Write out a word-for-word repetition of the lines that come before the line containing "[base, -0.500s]" in the listing below, along with that line itself, omitting pictures.

---------- Supplied information

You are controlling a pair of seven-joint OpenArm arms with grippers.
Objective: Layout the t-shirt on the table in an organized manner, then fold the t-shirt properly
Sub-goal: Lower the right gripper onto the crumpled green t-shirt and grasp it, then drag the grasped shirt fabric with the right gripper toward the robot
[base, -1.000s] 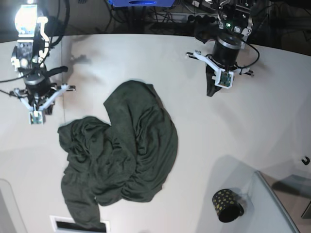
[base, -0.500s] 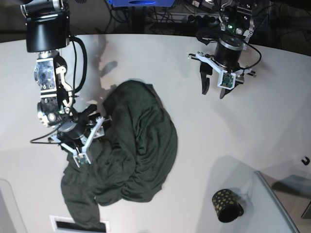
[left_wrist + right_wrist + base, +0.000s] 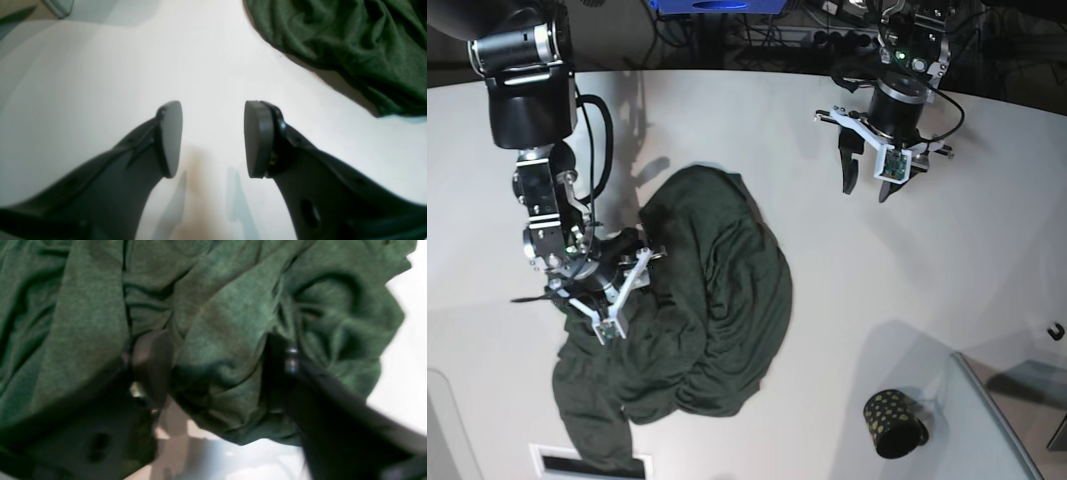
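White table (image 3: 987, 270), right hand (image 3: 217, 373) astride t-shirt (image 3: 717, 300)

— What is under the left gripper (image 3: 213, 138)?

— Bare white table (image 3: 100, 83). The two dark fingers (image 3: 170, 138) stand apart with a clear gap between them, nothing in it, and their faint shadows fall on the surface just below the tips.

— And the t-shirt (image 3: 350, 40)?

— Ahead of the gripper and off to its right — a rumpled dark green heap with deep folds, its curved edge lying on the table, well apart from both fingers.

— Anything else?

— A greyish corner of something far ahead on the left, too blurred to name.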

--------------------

Task response
You are controlling a pair of seven-joint OpenArm arms with grippers.
Objective: Layout the t-shirt on the table in an organized manner, then fold the t-shirt properly
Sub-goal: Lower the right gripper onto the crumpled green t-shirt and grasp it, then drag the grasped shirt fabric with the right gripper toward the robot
[base, -1.000s] 
[base, -0.500s] 

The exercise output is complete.